Prepping for lambing is getting all the supplies together I will need during lambing. I make sure I have powder colostrum and bottle with lamb nipples ready for the lambs. I make sure I have some lamb replacer milk as I know I will have one or maybe two lambs to supplement feed due to a ewe I own with only one working tit. I also place a measuring cup with these supplies to make sure I have the correct amount of water for mixing. I give some colostrum to lambs I am not sure they got a belly full from their mother and for lambs that are twins and triplets. I want my lambs to have the best chance of survival, I want to make sure the lambs get the important colostrum with the antibodies to help them stay healthy.
In a small tool box I place OB gloves, surgical gloves and lubricant to use if I have to assist a ewe with lambing. Along with the gloves I place a small bottle of iodine tincture for prevention of joint ill. I use little condiment cups for this, but any small cup will do. I dip the navel as that is what the veterinarian instructed me when I raised horses and my current veterinarian instructs me to do with my sheep.
I check to make sure I have enough ear tags to tag the lambs in my tool box and the tagging tool. The ear tag number is my identification of the individual sheep for health, vaccination, deworming, hoof trimming and how well they reproduce as well as to know who the dam is. I will track each lamb as it grows until it is sold or if I keep for a replacement ewe. I track how well the lambs do from each ewe and will only keep ewes whose lambs have the best growth rate.
Where the ewes are going to lamb is prepared for the big event. The barn is cleaned, fresh straw or shavings is brought in and the lambing jug panels are laid out. I make sure I have enough water buckets and hay feeders. Depending on the time of year I will make sure the heat lamps work. We get cold wet weather in January and February with high humidity, and heat lamps help keep the lambs from freezing. In September, I still make sure the heat lamps work, but will probably not use them. I also make sure the lamb scale is working as I record birth weights. I also bring out of storage the lamb basket. The lamb basket is a laundry basket with ropes attached to move the lambs. I learned of this home made basket from Sandy Brock on one of her videos.

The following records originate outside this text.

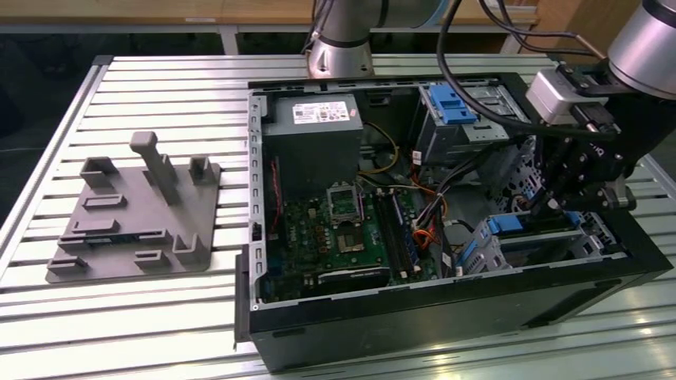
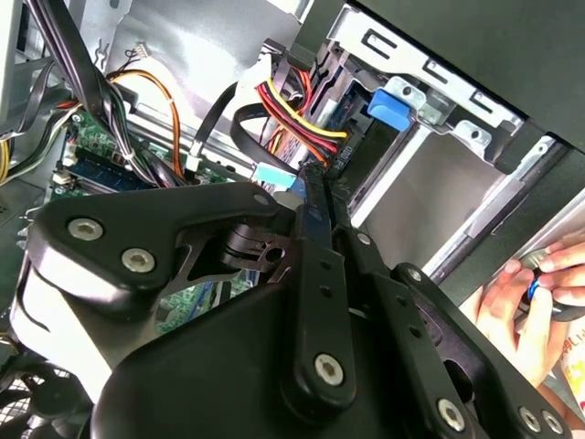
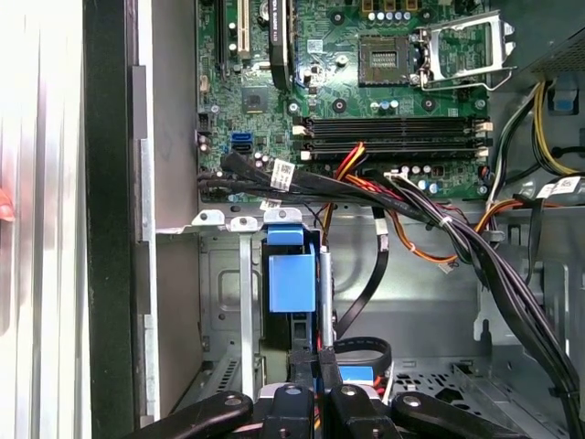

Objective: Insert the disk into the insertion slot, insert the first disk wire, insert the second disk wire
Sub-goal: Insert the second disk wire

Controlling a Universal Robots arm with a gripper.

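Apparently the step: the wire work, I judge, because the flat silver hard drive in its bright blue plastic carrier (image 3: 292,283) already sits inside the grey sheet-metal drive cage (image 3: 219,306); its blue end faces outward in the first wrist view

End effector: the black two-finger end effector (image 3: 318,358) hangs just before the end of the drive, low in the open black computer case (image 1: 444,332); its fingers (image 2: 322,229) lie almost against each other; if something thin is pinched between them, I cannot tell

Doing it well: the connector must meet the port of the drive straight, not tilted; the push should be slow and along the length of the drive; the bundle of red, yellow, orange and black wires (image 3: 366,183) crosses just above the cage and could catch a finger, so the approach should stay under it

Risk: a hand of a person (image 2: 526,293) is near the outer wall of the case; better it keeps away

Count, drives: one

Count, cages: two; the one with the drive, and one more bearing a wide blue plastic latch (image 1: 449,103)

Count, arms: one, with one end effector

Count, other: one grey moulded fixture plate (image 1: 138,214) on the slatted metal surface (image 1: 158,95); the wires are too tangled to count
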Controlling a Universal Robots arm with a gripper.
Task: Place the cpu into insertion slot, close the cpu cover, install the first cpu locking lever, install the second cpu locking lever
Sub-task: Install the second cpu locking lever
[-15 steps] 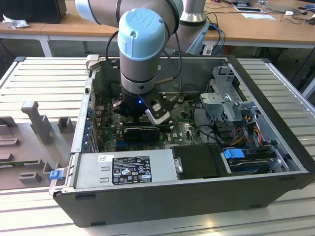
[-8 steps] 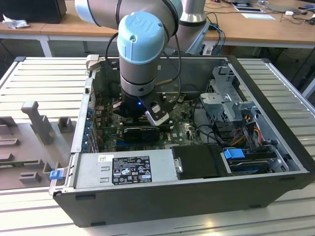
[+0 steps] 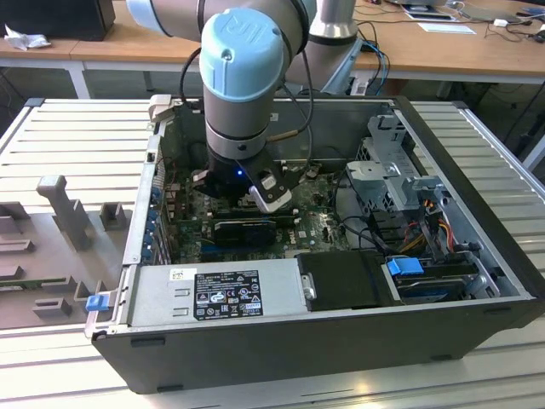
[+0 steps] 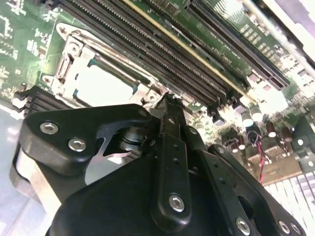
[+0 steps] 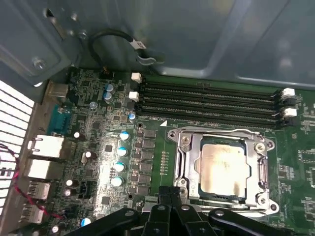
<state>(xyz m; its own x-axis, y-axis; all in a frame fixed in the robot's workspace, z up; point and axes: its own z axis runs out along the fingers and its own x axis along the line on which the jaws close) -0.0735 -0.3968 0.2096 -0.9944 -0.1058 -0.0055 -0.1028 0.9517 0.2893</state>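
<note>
Your gripper (image 5: 170, 194) hangs fingers together beside the insertion slot (image 5: 183, 173); the cpu cover (image 5: 257, 162) frames the seated cpu (image 5: 222, 167), its near edge hidden.

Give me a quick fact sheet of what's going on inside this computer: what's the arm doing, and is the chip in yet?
setting: open computer case lying on a slatted table
arm: reaching down into the case
gripper: fingers together, holding nothing, at the socket's edge
cpu: seated in the insertion slot
cpu cover: down, framing the chip
nearby: memory slots beside the socket
</note>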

It work really well for me and is much easier on my back as before I was holding lambs in front of the ewe walking backwards to the jug.
Once lambing has started, when the first lambs are a week old I will set up the creep feed area. But before lambing I make sure all the panels and feeder are available and ready. I purchase the lamb creep feed when lambing starts as I want the creep to be fresh and not get moldy. We have high humidity and feed molds quickly here.
I work at improving the conformation and characteristics of my Dorper flock. I hope with each breeding I am working on the improvement. Lambing shows me if I made the right choices in selecting rams and ewes.
The lambs that are produced will eventually make my paycheck and provide the funds to feed the ewes and continue being a sheep farmer.